- _WHAT YOU WILL DO_: Copy, exactly and without additions, every line in the records below from the one holding "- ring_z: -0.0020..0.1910" through the one holding "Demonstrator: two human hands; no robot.", both ends included.

- _EXCERPTED DATA_:
+++++
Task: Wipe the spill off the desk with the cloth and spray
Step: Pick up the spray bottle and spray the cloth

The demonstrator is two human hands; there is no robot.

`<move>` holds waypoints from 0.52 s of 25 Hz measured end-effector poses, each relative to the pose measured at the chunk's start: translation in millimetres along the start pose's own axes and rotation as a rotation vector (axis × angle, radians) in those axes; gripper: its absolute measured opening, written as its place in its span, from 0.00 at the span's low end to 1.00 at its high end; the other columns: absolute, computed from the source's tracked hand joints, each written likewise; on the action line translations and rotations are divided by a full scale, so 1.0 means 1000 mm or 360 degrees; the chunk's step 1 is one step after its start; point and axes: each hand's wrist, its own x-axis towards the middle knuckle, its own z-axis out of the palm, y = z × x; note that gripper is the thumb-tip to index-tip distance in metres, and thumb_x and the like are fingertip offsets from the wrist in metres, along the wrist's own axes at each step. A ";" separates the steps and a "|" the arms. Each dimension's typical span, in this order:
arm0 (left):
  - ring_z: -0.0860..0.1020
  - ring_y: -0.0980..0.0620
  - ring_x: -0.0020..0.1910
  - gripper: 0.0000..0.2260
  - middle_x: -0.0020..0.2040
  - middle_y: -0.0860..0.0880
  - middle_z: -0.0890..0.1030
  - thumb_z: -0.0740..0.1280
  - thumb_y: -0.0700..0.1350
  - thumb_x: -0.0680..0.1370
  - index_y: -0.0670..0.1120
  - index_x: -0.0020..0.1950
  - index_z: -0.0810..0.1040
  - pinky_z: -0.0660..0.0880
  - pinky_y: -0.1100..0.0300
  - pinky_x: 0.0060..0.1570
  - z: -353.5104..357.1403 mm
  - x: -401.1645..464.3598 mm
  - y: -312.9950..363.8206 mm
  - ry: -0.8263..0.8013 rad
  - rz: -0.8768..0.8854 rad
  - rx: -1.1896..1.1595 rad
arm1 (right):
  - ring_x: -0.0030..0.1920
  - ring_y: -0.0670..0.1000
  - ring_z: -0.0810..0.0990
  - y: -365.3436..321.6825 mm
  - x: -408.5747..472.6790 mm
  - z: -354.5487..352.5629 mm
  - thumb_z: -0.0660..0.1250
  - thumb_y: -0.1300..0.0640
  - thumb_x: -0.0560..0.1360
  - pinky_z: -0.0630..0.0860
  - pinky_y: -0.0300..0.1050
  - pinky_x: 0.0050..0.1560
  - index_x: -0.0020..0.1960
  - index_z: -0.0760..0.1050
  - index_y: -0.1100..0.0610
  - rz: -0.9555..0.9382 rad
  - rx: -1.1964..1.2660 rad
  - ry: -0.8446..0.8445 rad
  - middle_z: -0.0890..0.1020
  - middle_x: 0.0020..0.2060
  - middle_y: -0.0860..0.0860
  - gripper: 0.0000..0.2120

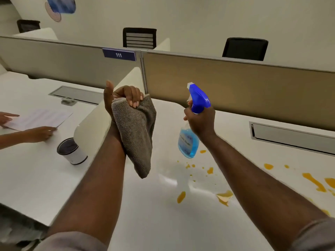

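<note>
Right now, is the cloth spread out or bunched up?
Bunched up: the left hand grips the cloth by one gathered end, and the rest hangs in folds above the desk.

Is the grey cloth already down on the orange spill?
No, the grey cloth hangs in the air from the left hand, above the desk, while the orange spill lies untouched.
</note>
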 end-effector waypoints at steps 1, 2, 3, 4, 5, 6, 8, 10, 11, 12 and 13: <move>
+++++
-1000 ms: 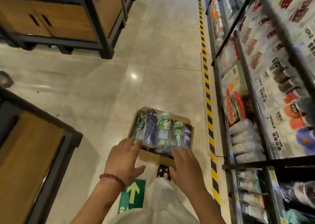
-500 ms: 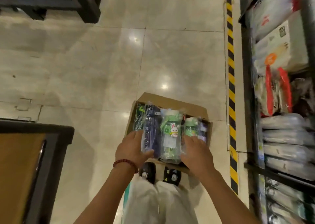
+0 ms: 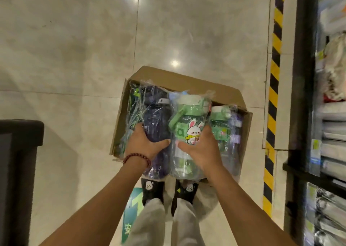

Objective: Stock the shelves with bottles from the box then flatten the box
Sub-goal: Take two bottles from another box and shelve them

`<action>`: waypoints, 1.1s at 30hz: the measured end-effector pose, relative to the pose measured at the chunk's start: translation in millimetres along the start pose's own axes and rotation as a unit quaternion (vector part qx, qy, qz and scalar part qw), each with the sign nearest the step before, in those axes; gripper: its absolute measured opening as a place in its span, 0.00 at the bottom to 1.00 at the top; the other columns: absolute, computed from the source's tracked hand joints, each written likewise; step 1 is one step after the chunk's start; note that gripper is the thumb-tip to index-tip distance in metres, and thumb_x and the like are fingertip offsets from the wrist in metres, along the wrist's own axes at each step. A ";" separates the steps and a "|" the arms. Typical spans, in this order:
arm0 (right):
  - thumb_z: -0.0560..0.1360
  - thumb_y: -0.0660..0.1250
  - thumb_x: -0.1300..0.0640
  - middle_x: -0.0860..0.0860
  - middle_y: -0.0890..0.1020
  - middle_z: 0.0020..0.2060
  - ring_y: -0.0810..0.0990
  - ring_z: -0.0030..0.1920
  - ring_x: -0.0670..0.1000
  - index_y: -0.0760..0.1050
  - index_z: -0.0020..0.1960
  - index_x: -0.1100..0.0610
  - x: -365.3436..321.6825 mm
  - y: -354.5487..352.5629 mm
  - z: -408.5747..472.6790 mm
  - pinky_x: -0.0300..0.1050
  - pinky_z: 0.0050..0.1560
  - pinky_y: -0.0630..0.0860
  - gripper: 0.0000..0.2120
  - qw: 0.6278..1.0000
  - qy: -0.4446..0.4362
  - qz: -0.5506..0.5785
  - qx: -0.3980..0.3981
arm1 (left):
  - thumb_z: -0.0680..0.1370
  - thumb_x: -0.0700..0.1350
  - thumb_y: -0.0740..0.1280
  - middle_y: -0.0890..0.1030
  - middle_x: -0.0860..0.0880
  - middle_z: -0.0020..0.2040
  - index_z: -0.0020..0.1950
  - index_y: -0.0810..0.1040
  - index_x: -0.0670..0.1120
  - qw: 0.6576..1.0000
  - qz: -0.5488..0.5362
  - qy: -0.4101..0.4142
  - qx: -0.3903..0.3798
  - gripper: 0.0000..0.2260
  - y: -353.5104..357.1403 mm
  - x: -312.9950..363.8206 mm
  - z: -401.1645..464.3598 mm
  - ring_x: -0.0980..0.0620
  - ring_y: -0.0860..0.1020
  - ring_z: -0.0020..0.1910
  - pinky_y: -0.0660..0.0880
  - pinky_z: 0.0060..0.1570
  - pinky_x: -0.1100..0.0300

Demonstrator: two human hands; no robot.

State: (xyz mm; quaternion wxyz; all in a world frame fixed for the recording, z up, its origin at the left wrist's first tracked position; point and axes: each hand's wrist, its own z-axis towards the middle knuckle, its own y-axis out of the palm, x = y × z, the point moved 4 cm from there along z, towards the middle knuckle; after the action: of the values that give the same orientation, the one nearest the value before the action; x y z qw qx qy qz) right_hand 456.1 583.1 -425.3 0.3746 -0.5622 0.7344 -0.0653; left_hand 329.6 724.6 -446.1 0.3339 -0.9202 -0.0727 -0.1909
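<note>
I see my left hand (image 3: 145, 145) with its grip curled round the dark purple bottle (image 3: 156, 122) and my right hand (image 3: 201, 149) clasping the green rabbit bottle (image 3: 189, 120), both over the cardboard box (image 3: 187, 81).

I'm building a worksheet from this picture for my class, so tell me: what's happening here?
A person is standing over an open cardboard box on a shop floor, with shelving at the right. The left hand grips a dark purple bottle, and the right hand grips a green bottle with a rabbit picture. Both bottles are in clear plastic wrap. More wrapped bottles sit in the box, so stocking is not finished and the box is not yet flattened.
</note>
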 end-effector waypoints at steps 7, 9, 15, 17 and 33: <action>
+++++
- _EXERCISE SOLUTION_:
  - ring_z: -0.0020..0.1910
  - pinky_y: -0.0660..0.0880
  - pinky_z: 0.0060..0.1570
  - pinky_x: -0.1100..0.0300

Demonstrator: two human hands; no robot.

That makes the output complete.